▸ **TASK TO COMPLETE**
What lines in the following entries hold the word "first"? Copy each one.

▸ **TASK DATA**
━━━

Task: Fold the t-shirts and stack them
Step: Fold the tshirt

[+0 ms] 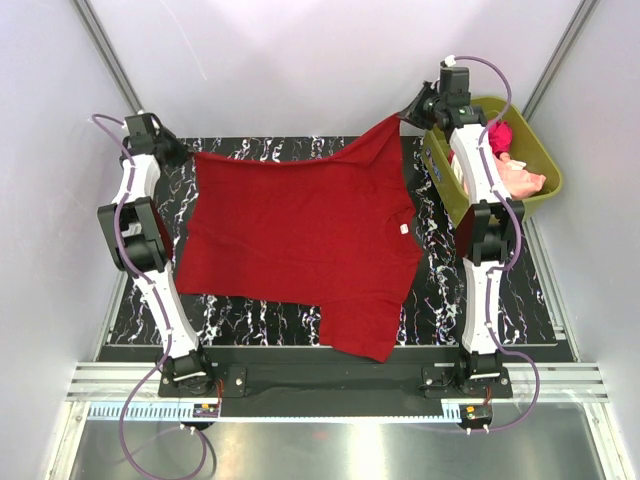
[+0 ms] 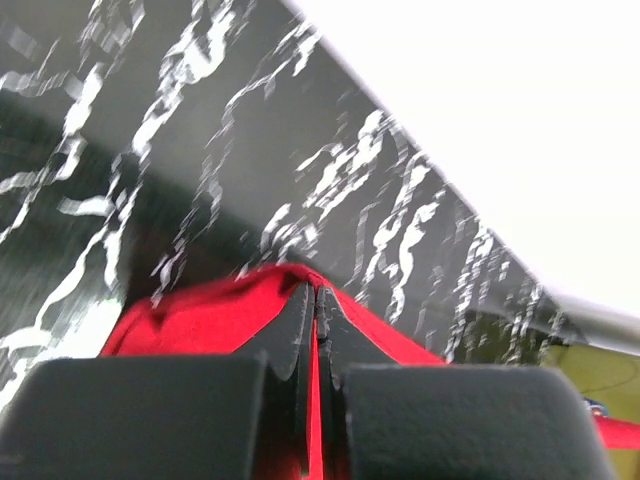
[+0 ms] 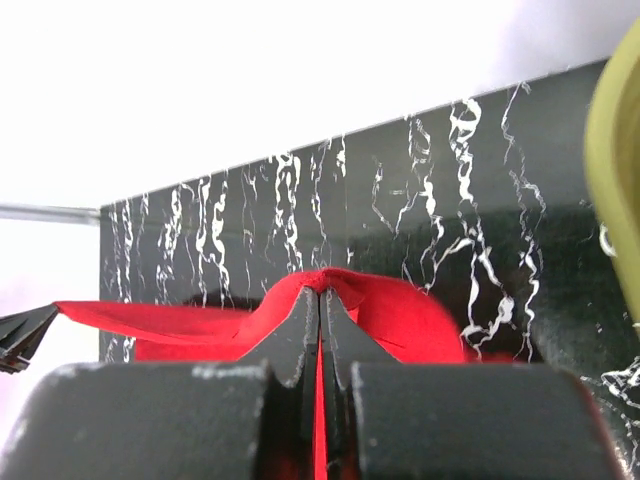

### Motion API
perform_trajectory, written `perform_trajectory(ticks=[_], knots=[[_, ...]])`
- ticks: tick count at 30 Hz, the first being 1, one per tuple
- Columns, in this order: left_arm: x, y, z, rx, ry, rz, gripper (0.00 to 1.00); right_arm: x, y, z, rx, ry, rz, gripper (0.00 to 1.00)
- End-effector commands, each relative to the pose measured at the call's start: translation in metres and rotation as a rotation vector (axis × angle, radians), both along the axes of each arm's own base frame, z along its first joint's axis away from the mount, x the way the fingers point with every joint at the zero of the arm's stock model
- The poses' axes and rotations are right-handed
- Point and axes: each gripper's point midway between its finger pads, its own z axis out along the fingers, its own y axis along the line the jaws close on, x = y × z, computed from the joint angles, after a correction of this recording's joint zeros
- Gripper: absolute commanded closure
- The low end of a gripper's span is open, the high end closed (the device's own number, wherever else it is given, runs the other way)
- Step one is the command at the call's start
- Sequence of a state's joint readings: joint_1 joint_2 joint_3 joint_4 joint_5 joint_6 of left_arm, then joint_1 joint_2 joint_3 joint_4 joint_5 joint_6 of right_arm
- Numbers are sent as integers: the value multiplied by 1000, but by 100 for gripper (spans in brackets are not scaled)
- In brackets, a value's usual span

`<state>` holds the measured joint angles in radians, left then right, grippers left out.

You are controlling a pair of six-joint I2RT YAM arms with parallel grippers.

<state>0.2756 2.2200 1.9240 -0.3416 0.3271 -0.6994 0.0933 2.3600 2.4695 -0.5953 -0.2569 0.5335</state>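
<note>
left gripper [image 1: 188, 153]: clamped on red shirt [image 1: 300, 235] edge, far left corner of surface [image 1: 440, 295] | right gripper [image 1: 404, 116]: clamped on same shirt, far right corner

A black tabletop [image 1: 250, 320] veined with white marbling fills the middle of the top view; both wrist views show it ending in a straight edge against bright white. A plain white back wall [image 1: 330, 60], left wall [image 1: 40, 200] and right wall [image 1: 600, 250] close it in. Slanting metal struts [image 1: 108, 55] stand in the upper corners. Across the lower frame runs a ribbed aluminium rail [image 1: 330, 382], with a reflective metal sheet [image 1: 330, 450] below. The light is soft and even.
</note>
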Motion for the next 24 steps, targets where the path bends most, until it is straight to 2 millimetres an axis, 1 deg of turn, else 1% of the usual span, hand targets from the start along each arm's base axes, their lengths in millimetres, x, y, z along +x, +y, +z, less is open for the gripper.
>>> perform_trajectory(ticks=[1,2,3,4,5,6,7,9,10,11,12,13,14,16,17,19,20,21,22,23,24], knots=[[25,-1,35,8,-125,-42,100,14,-15,41,44,-120,-14,100],[26,-1,38,8,-132,-48,100,13,-15,40,44,-116,-13,100],[26,-4,36,-1,-125,-60,100,11,-16,43,43,-116,-11,100],[26,-6,34,-7,-122,-66,100,9,-15,37,40,-101,-8,100],[24,-7,32,-11,-117,-75,100,7,-15,36,38,-96,-6,100],[22,-8,28,-10,-104,-79,100,4,-16,42,37,-100,-9,100],[21,-9,28,-9,-102,-77,100,0,-15,33,39,-72,-6,100],[16,-13,22,-18,-82,-92,100,-6,-15,35,46,-58,1,100],[14,-16,22,-18,-78,-102,100,-11,-13,26,50,-22,5,100],[12,-16,20,-16,-70,-105,100,-15,-13,32,58,-22,1,100],[7,-18,14,-8,-50,-114,100,-19,-13,32,63,-13,0,100],[4,-19,19,3,-55,-118,100,-24,-12,24,68,13,6,100],[0,-16,15,20,-37,-116,100,-29,-11,31,67,8,8,100],[-7,-16,15,39,-18,-122,100,-39,-13,25,58,38,13,100],[-13,-15,11,44,16,-120,100,-45,-15,32,44,32,13,100],[-19,-14,9,70,38,-131,100,-56,-17,27,24,68,6,100],[-26,-11,4,84,70,-127,100,-63,-19,35,18,62,4,100],[-29,-11,3,92,84,-126,100,-69,-19,35,19,75,3,100],[-33,-11,0,96,99,-126,100,-75,-18,27,22,103,9,100],[-39,-10,-4,100,129,-124,100,-84,-19,37,21,93,10,100],[-42,-9,-9,107,146,-127,100,-91,-20,35,23,110,7,100]])
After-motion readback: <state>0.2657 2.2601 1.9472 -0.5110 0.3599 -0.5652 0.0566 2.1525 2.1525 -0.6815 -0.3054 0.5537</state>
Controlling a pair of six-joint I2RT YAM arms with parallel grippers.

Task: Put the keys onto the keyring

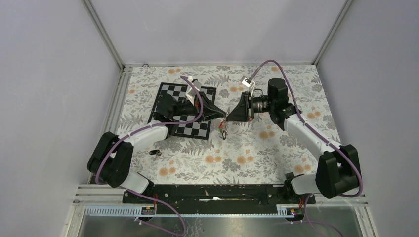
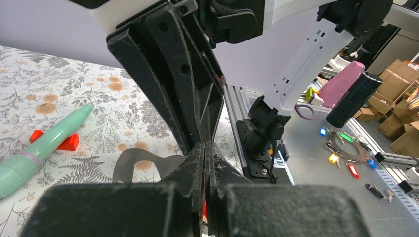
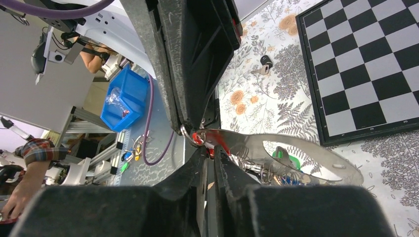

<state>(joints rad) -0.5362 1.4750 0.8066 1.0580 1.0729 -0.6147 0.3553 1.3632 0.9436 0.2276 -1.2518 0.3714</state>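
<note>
Grippers meet tip to tip.
Both arms reach inward, level: left gripper (image 1: 224, 114) pinches the keyring (image 3: 184, 132), right gripper (image 3: 210, 154) a red key (image 3: 209, 138).

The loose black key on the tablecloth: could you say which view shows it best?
Right wrist view: the black key lies near the chessboard, tag and blade distinct. Top view shows only a dark speck; left wrist view misses it.
</note>
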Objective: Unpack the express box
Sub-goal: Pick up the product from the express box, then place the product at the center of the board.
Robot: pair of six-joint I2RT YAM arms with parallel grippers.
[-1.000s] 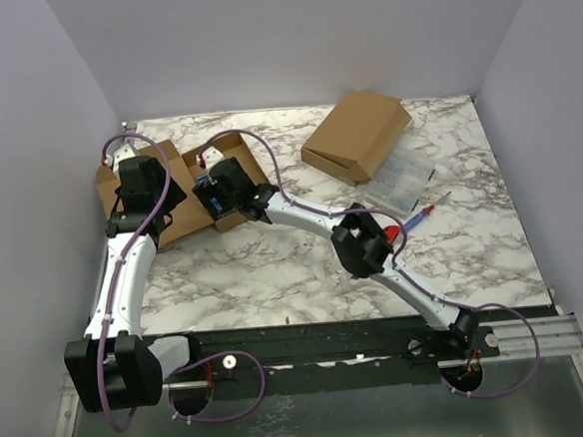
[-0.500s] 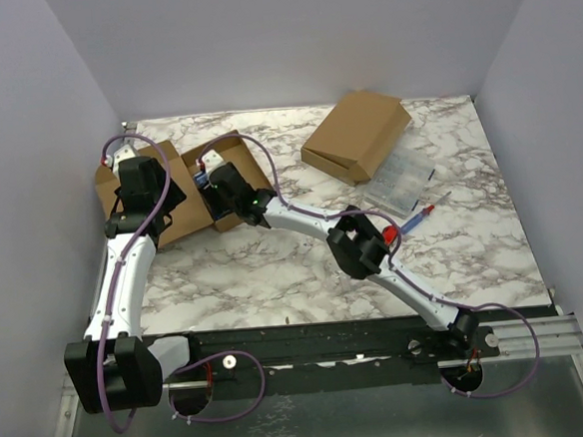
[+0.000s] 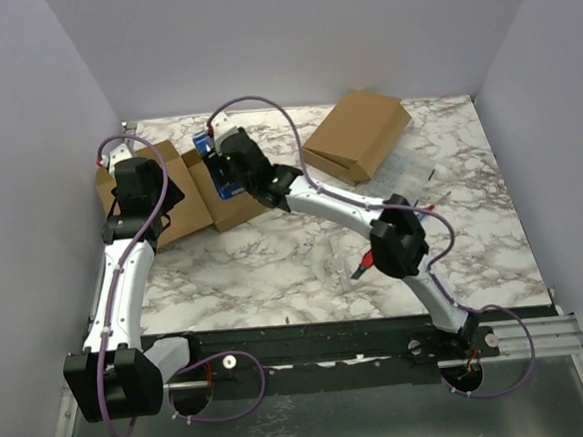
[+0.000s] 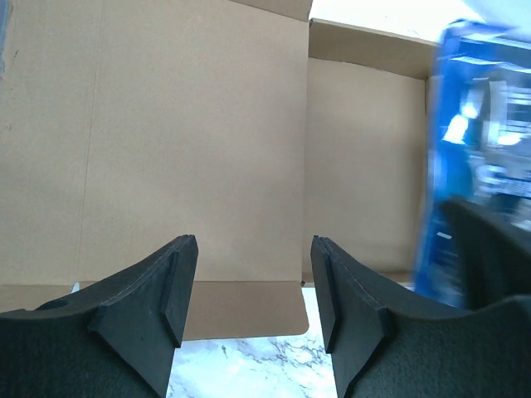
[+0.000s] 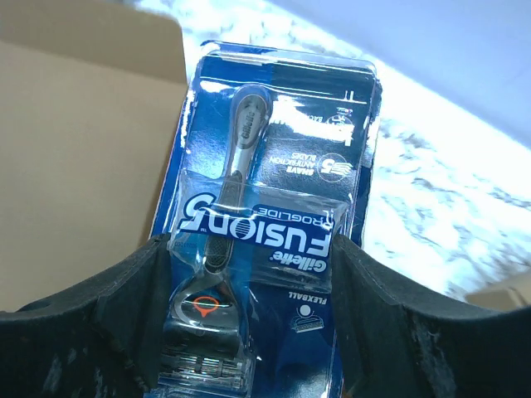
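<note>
Found left gripper [image 4: 253,290] spread and empty, parked over bare flap of open brown cardboard express box [image 4: 166,124]. Found right gripper [image 5: 249,274] clamped on blue plastic razor blister pack [image 5: 265,207], held up by box wall, just right of left gripper. Judged unpacking part done: pack out, not yet set down; couldn't tell if more was inside. Read label and grip only from right wrist; left wrist gave just a blurred blue edge. Spotted closed brown cardboard carton [image 3: 356,134] and clear plastic packet [image 3: 401,176] beyond right gripper from top only.

Bright even light, soft shadows; razor pack [image 4: 474,166] motion-blurred in left wrist view.
</note>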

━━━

▸ **EXERCISE SOLUTION**
- ticks: tick count at 30 Hz, the first being 1, one per tuple
- End-effector commands, each relative to the pose measured at the call's start: translation in metres and rotation as a rotation vector (axis × angle, radians), both along the axes of each arm's own base frame, z along its first joint's axis away from the mount, x the way the fingers point with every joint at the zero of the arm's stock model

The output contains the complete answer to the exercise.